▸ **Task goal**
Repeat exactly the lines of the listing below, please, starting with the first and ending with the line containing "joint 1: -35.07"; leave out the rest.

▸ **Provided data**
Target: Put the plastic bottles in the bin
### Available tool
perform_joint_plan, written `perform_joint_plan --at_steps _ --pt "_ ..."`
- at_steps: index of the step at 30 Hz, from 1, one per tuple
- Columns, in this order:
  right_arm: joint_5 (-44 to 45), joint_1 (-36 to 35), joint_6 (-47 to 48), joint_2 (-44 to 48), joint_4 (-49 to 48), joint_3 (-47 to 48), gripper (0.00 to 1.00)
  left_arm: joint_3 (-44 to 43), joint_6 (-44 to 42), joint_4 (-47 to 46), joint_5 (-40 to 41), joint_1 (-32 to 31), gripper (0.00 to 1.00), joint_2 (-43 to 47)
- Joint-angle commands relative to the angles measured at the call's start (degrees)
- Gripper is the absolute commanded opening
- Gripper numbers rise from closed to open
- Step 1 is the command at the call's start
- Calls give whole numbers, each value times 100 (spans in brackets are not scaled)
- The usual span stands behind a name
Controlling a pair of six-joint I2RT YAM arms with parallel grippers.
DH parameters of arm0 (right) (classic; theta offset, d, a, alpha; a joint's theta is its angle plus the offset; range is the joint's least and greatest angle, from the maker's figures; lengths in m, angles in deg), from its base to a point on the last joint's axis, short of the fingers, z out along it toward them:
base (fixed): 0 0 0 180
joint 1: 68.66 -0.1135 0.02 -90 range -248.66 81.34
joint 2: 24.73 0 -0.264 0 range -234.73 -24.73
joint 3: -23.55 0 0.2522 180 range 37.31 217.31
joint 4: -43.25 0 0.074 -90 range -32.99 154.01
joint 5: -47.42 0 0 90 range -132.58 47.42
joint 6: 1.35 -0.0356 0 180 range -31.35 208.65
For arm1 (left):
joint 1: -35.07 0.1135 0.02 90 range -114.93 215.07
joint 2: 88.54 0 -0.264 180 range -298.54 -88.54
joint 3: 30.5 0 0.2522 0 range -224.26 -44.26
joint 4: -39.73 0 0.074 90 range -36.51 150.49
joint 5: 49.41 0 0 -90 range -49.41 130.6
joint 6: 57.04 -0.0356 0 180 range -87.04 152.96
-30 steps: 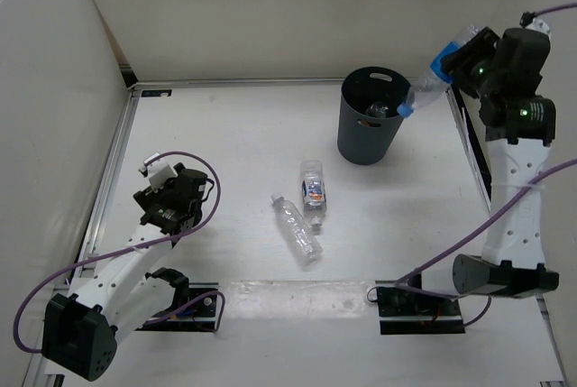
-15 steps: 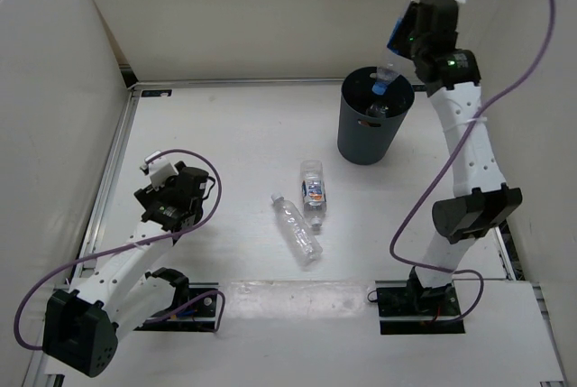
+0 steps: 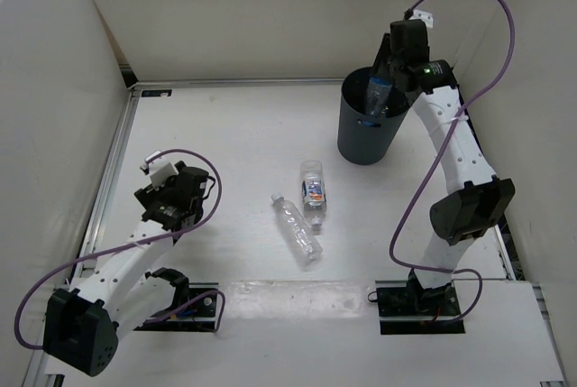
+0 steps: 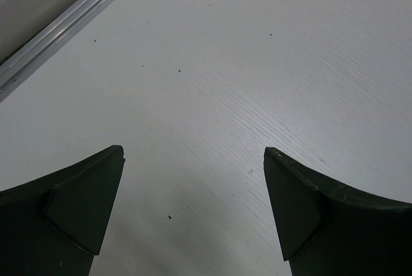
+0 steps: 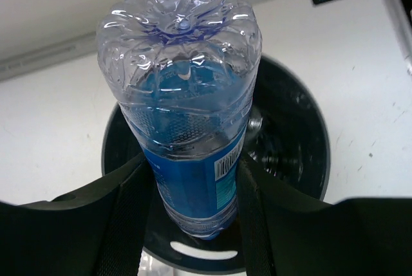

▸ **Solution to the problem**
Target: Put the plastic bottles in the bin
### Available tool
perform_joint_plan, written `perform_joint_plan --at_steps _ --pt "_ ..."`
- at_steps: index of the step at 30 Hz, from 1, one per tuple
- Columns, in this order:
  right_arm: joint_5 (-44 to 45), joint_1 (-36 to 35), joint_6 (-47 to 48), joint_2 (-44 to 48), joint_4 (-49 to 48), joint_3 (-47 to 48), gripper (0.00 to 1.00)
  left_arm: joint_3 (-44 to 43), joint_6 (-44 to 42), joint_4 (-47 to 46), joint_5 (-40 to 41), joint_1 (-32 to 31), gripper (0.00 to 1.00), joint_2 (-43 to 47)
- Joint-angle commands relative to the angles measured at the call's start (degrees)
- Gripper is the absolute commanded opening
- Gripper numbers rise from closed to open
- Step 1 is the command at the call's start
- Calls give whole numbers, each value times 100 (spans in brackets are not scaled)
- The usual span stands behind a name
Controlling a pair of six-joint I2RT YAM arms with parallel grippers.
DH parameters of arm0 (right) (classic; theta offset, d, a, alpha; a joint's theta is its angle plus the offset; range is the joint's least and greatest angle, from the maker's figures; lengths in m, angles in deg), from its base to a point on the last joint's axis, short of the fingers, z out along it toward them:
base (fixed): 0 0 0 180
joint 1: 68.66 -0.1135 0.02 -90 range -248.66 81.34
joint 2: 24.73 0 -0.264 0 range -234.73 -24.73
joint 3: -23.55 0 0.2522 180 range 37.31 217.31
joint 4: -43.25 0 0.074 -90 range -32.99 154.01
joint 5: -47.42 0 0 90 range -132.58 47.42
joint 6: 1.35 -0.0356 0 180 range -31.35 208.65
For arm1 (left):
joint 1: -35.07 0.1135 0.02 90 range -114.93 215.07

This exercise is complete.